Problem statement:
From the first line to the last, write out the records exactly, leaving out images.

Entries taken from a collection
———

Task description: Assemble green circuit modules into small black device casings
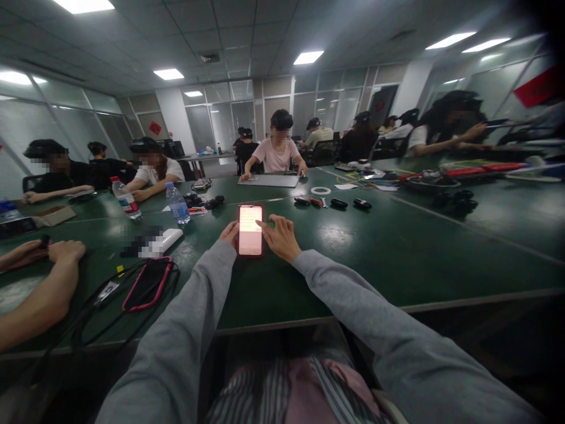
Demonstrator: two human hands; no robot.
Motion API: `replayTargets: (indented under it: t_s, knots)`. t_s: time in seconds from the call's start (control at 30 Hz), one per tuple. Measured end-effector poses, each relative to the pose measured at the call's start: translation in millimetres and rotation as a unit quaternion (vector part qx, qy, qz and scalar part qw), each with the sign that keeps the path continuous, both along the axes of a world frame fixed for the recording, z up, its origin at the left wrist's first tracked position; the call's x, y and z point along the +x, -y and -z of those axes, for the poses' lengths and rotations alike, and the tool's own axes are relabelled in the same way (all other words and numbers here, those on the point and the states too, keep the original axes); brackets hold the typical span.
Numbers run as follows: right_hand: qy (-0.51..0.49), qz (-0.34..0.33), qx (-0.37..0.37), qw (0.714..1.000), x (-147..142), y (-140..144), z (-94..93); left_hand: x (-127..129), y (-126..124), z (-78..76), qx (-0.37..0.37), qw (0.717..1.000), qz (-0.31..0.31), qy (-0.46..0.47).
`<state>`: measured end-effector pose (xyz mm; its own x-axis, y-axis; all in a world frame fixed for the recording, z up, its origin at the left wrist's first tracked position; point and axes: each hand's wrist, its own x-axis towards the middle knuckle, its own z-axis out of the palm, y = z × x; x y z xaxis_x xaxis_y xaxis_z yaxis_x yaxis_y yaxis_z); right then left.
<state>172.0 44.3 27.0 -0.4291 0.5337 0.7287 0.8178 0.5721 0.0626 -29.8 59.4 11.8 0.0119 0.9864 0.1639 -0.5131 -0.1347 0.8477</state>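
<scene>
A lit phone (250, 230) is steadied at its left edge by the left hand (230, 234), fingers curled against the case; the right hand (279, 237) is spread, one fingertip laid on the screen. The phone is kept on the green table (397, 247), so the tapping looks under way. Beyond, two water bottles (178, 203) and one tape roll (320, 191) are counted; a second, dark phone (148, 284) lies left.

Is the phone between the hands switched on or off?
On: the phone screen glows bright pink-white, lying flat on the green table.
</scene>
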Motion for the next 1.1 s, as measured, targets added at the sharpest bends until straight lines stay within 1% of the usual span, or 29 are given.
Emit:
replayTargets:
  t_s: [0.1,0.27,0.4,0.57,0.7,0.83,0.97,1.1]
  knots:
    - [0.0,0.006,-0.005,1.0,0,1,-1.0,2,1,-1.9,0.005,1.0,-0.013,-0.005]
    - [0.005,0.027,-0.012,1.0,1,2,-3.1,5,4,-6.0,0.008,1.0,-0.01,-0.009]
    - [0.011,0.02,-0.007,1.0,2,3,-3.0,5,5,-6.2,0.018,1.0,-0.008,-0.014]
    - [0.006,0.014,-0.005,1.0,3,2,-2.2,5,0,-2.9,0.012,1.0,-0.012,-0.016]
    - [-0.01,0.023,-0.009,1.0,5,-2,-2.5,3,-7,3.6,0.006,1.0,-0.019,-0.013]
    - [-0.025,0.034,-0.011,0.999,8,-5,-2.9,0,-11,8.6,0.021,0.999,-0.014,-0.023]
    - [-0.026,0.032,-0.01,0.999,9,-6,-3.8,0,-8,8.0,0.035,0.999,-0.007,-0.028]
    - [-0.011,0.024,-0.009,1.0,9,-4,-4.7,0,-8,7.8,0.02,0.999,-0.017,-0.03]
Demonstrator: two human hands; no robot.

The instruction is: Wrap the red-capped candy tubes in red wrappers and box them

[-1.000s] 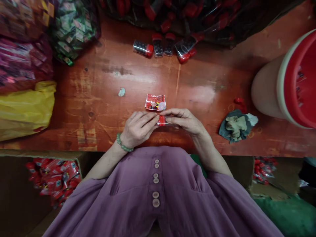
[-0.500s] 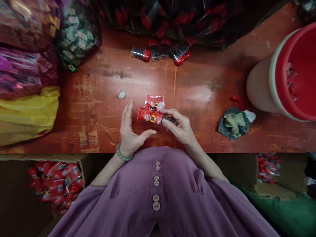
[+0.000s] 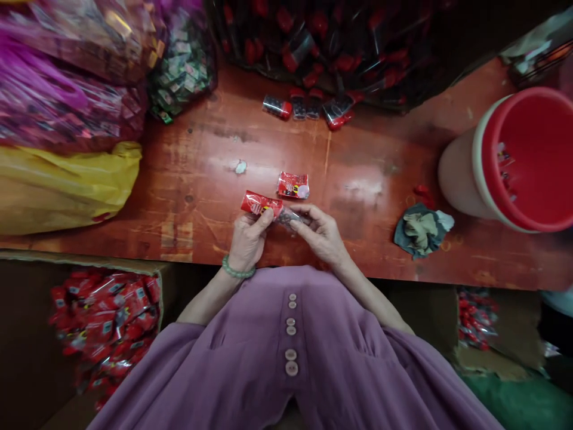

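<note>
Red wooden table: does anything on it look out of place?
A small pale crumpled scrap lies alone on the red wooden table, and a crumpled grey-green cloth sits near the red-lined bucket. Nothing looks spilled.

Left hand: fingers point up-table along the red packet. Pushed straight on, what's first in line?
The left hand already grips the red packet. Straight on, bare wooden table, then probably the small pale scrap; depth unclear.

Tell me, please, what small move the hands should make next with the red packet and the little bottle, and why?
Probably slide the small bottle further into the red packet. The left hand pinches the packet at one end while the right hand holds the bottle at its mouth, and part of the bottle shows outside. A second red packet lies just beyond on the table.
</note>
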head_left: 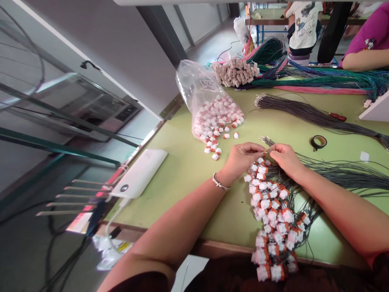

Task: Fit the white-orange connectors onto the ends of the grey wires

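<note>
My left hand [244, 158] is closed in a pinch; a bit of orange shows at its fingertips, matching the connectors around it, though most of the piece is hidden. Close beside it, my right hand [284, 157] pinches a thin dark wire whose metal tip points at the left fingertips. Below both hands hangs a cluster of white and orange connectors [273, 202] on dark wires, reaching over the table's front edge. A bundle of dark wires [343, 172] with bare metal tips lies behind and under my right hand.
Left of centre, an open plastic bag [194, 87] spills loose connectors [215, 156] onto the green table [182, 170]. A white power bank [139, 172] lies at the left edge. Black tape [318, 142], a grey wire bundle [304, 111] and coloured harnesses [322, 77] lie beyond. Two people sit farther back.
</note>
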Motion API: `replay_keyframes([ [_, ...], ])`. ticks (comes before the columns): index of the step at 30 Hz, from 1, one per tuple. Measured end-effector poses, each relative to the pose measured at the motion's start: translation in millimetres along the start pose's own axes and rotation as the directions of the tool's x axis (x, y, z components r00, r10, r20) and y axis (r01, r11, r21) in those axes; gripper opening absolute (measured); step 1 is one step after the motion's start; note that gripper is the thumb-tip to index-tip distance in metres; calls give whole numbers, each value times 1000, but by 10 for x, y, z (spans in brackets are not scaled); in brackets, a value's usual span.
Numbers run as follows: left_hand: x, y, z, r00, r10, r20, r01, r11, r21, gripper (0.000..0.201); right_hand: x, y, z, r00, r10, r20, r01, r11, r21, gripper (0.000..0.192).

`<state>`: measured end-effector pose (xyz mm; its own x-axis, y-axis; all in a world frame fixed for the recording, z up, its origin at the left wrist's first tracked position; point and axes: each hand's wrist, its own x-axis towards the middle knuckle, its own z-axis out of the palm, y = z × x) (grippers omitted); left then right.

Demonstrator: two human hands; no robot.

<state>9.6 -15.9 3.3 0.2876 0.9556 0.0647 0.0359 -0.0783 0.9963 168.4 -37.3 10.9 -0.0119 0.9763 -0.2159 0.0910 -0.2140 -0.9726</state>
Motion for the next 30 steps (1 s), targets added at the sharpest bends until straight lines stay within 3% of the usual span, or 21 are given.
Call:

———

Exercise response:
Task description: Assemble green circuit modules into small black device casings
Demonstrator: two human hands; no robot.
Motion API: `replayTargets: (indented under it: t_s, knots)`. t_s: time in seconds from the call's start (control at 30 Hz), one per tuple. Measured end-effector poses, each relative to the pose measured at the call's start: translation in millimetres and rotation as a unit quaternion (vector part qx, qy, qz and scalar part qw), each with the sign that keeps the path continuous, both along the axes of a world frame fixed for the recording, z up, its origin at the left wrist's first tracked position; the call's x, y and z point along the +x, -y and -z of those axes, for the poses' lengths and rotations alike, and the tool's own axes are relabelled in the same way (all other words and numbers here, those on the point and the states too, keep the original axes); brackets hold the typical span.
Numbers run as follows: right_hand: qy (-0.51..0.49), qz (-0.34..0.33), qx (-0.37..0.37), qw (0.714..1.000), x (-147..142), y (-140..144), z (-94..93); left_hand: x (-127..129), y (-126..124), z (-78..76), qx (-0.37..0.37), qw (0.717..1.000), qz (-0.31..0.31), qy (-0.46..0.47).
`<state>`: measured end-effector pose (xyz mm; its own x-axis, y-axis; all in a world frame fixed for the recording, z up, its origin at the left wrist's first tracked position; point and axes: each hand's wrist, its own x-axis towards the middle knuckle, its own z-axis out of the palm, y = z × x; x y z xaxis_x xaxis_y xaxis_z yaxis_x yaxis_y yaxis_z); right then left.
<state>172.0 44.3 27.0 -0.4291 0.5337 0.7287 0.8178 0.5721 0.0626 -29.8 59.4 11.8 0.0119 0.9864 0.1639 -0.5131 -0.1347 0.8477</state>
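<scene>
A lit phone (250, 230) is steadied at its left edge by the left hand (230, 234), fingers curled against the case; the right hand (279, 237) is spread, one fingertip laid on the screen. The phone is kept on the green table (397, 247), so the tapping looks under way. Beyond, two water bottles (178, 203) and one tape roll (320, 191) are counted; a second, dark phone (148, 284) lies left.

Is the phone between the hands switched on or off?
On: the phone screen glows bright pink-white, lying flat on the green table.
</scene>
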Motion for the next 1.1 s, as measured, targets added at the sharpest bends until straight lines stay within 1% of the usual span, or 29 are given.
Emit:
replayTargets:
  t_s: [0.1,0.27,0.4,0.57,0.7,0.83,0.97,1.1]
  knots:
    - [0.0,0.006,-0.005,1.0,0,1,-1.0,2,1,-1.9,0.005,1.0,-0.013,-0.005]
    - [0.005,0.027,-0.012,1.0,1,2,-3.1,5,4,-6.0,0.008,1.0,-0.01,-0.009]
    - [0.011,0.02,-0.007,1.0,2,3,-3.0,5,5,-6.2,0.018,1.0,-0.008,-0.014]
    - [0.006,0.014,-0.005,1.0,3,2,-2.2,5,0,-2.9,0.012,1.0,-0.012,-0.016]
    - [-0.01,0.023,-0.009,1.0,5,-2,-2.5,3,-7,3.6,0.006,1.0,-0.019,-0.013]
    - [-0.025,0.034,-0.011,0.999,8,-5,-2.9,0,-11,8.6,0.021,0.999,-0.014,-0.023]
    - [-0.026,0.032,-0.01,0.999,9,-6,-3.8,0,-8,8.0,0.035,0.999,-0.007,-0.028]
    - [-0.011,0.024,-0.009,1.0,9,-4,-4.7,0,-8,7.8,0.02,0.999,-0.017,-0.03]
Demonstrator: two human hands; no robot.

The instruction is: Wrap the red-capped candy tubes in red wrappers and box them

[-1.000s] 
[-0.500s] 
[+0.000s] 

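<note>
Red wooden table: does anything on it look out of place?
A small pale crumpled scrap lies alone on the red wooden table, and a crumpled grey-green cloth sits near the red-lined bucket. Nothing looks spilled.

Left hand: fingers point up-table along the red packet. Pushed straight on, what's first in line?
The left hand already grips the red packet. Straight on, bare wooden table, then probably the small pale scrap; depth unclear.

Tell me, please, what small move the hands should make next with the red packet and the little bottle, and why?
Probably slide the small bottle further into the red packet. The left hand pinches the packet at one end while the right hand holds the bottle at its mouth, and part of the bottle shows outside. A second red packet lies just beyond on the table.
</note>
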head_left: 

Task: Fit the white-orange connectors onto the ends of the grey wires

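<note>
My left hand [244, 158] is closed in a pinch; a bit of orange shows at its fingertips, matching the connectors around it, though most of the piece is hidden. Close beside it, my right hand [284, 157] pinches a thin dark wire whose metal tip points at the left fingertips. Below both hands hangs a cluster of white and orange connectors [273, 202] on dark wires, reaching over the table's front edge. A bundle of dark wires [343, 172] with bare metal tips lies behind and under my right hand.
Left of centre, an open plastic bag [194, 87] spills loose connectors [215, 156] onto the green table [182, 170]. A white power bank [139, 172] lies at the left edge. Black tape [318, 142], a grey wire bundle [304, 111] and coloured harnesses [322, 77] lie beyond. Two people sit farther back.
</note>
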Motion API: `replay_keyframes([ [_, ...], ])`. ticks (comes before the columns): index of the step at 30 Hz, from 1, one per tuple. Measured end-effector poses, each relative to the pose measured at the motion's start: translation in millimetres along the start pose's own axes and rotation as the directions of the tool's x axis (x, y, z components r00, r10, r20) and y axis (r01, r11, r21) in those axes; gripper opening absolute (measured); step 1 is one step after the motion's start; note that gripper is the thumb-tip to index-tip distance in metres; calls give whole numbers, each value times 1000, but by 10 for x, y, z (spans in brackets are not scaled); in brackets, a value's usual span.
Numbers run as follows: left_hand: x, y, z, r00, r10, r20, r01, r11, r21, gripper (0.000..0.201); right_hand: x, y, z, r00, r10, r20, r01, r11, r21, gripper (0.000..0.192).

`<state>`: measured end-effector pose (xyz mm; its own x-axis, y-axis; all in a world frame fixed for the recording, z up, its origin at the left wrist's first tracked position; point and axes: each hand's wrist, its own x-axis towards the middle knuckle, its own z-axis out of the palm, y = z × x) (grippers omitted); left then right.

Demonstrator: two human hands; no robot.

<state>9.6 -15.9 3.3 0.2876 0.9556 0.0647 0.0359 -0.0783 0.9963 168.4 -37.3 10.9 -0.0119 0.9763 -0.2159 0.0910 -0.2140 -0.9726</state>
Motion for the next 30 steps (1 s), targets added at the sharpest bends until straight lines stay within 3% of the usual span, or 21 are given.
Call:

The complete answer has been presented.